#### TASK:
Line filter on the word "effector": copy each matching line from the entries.
EXERCISE DATA START
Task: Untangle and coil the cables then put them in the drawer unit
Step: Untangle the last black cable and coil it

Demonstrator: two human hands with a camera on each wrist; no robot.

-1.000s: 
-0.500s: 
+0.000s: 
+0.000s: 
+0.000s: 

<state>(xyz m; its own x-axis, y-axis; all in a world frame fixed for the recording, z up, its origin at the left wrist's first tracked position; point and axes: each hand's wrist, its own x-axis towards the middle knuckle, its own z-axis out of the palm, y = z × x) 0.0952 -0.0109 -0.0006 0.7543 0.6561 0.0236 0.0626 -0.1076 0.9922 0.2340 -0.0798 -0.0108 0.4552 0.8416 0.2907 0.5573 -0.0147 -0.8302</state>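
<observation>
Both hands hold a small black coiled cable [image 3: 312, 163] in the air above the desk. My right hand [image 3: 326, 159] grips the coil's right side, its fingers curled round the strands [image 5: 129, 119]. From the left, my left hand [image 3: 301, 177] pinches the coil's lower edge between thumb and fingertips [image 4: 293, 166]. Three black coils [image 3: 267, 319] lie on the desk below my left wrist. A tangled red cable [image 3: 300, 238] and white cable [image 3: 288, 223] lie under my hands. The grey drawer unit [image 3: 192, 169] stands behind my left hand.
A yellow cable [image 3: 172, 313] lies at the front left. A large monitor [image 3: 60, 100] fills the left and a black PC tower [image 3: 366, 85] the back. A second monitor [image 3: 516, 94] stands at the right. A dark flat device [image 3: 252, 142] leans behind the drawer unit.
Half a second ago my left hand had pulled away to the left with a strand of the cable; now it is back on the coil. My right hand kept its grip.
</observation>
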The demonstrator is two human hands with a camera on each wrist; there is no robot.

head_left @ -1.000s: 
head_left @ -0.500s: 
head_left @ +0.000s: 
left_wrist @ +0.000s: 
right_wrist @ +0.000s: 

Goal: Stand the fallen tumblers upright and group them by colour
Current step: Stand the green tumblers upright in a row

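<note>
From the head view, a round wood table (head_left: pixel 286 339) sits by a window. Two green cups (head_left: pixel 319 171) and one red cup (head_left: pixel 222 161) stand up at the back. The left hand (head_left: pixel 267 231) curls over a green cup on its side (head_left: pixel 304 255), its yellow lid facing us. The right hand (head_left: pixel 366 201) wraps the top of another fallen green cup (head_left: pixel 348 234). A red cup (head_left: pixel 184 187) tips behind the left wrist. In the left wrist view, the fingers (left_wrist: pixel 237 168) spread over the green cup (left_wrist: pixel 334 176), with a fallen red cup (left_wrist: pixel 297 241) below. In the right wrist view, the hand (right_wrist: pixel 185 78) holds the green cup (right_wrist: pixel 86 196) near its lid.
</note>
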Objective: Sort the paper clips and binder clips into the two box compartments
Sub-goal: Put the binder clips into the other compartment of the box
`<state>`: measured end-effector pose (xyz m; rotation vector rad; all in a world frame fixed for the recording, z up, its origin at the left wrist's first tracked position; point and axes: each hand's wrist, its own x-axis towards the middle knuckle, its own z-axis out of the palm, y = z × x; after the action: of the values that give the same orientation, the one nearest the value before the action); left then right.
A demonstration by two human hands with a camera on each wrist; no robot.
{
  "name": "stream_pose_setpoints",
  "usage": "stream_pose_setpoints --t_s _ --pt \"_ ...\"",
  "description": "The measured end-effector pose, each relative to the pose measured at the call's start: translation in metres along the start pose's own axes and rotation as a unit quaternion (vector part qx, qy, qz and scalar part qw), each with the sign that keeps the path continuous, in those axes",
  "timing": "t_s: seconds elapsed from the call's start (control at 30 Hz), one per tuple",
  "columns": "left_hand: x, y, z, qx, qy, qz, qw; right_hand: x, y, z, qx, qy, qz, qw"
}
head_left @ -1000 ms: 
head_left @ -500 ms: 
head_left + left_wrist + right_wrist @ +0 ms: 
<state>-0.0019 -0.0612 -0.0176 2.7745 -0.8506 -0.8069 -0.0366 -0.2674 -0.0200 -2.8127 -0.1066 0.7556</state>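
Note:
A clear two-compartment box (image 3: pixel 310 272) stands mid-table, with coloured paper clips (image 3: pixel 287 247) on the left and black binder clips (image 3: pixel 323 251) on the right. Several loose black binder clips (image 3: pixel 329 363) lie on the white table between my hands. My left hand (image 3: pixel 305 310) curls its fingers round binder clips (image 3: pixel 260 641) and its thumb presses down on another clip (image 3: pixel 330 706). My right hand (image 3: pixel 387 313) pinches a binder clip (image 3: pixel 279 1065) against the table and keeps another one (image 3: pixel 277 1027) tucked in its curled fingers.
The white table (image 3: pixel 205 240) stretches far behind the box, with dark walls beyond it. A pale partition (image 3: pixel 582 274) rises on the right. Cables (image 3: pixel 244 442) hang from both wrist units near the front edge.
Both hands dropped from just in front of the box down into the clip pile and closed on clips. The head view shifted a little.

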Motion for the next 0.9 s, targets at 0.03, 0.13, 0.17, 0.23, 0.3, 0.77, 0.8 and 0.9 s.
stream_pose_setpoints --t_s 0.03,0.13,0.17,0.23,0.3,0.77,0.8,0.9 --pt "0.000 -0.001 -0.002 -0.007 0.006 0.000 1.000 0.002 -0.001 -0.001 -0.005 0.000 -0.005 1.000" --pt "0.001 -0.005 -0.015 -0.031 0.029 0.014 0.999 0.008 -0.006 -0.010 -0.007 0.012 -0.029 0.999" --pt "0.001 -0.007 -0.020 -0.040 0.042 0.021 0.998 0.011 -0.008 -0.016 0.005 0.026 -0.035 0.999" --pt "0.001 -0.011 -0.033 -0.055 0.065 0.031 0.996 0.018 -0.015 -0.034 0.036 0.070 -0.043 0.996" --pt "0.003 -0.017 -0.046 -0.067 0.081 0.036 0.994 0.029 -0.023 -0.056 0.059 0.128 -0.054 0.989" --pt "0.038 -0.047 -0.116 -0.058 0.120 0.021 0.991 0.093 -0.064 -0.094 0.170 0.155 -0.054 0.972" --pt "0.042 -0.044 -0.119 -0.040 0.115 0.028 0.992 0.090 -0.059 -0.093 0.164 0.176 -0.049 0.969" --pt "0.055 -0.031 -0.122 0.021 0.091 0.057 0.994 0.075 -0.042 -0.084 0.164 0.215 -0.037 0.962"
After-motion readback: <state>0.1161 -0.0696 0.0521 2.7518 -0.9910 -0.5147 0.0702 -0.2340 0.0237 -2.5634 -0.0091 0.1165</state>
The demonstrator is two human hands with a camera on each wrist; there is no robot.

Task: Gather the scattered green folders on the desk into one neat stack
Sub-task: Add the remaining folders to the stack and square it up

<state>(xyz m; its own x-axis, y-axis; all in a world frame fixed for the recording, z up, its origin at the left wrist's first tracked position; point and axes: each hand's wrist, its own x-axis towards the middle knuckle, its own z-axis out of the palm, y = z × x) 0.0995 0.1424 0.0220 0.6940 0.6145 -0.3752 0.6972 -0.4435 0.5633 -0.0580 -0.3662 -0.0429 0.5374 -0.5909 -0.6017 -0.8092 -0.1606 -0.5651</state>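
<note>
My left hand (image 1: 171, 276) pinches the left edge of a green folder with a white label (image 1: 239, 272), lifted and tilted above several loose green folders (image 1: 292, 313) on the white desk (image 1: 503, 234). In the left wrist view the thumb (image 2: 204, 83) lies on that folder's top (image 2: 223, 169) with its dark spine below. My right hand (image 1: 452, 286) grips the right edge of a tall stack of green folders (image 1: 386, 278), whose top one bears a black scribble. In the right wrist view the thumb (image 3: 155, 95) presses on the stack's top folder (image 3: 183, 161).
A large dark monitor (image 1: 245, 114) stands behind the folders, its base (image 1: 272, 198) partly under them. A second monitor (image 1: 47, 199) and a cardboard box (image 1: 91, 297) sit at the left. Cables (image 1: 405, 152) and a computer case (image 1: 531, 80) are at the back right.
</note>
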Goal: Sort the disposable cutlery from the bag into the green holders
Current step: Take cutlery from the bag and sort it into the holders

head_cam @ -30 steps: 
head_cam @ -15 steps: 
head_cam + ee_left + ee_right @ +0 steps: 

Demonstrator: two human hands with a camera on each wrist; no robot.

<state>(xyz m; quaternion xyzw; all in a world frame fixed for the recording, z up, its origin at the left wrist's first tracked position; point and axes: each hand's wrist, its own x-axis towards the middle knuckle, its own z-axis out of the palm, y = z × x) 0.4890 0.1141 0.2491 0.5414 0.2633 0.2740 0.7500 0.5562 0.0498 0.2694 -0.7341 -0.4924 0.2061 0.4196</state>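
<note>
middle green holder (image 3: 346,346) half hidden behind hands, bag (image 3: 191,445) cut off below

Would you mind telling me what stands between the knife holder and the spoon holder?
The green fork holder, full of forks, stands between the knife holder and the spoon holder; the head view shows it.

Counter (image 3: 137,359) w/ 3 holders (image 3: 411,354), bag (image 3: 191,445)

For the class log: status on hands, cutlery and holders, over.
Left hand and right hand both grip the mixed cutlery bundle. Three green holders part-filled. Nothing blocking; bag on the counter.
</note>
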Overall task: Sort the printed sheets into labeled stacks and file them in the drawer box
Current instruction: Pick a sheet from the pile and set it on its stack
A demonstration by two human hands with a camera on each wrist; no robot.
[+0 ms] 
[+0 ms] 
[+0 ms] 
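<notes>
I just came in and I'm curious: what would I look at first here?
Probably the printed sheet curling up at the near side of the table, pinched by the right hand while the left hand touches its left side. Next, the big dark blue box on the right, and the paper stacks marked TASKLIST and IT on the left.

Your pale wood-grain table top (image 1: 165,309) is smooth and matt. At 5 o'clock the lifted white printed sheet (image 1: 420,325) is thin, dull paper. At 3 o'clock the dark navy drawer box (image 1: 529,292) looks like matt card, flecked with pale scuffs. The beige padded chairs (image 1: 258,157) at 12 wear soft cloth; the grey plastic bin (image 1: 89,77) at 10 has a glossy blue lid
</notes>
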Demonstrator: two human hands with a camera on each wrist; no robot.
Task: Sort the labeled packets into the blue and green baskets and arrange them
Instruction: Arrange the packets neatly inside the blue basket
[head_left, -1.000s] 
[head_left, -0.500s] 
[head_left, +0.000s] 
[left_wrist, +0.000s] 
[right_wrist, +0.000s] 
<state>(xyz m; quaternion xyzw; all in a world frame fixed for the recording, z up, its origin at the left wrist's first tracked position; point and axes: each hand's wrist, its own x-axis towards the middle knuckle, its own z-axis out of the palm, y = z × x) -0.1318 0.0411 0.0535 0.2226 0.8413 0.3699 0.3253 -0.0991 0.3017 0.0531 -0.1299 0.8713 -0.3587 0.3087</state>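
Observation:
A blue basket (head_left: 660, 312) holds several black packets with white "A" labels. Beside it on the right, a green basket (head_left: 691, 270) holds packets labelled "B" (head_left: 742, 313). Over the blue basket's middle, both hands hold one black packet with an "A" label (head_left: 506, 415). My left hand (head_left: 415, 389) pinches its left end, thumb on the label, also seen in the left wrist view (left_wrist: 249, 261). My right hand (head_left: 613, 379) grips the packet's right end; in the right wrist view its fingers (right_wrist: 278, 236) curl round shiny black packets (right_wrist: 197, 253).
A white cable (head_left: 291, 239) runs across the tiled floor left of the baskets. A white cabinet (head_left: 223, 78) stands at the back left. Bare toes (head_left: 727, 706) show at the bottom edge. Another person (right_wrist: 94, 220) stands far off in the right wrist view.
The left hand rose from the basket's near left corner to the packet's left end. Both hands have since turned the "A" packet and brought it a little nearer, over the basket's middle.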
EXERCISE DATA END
#### WRITTEN REPLY:
`<state>`: measured end-effector pose (xyz m; rotation vector rad; all in a world frame fixed for the recording, z up, its origin at the left wrist's first tracked position; point and axes: each hand's wrist, its own x-axis towards the middle knuckle, its own z-axis out of the palm, y = z × x; after the action: of the values that give the same orientation, the one nearest the value before the action); left then right.
  "description": "The measured end-effector pose, each relative to the pose measured at the call's start: translation in metres along the start pose's own axes and rotation as a unit quaternion (vector part qx, qy, qz and scalar part qw), each with the sign that keeps the path continuous, in those axes",

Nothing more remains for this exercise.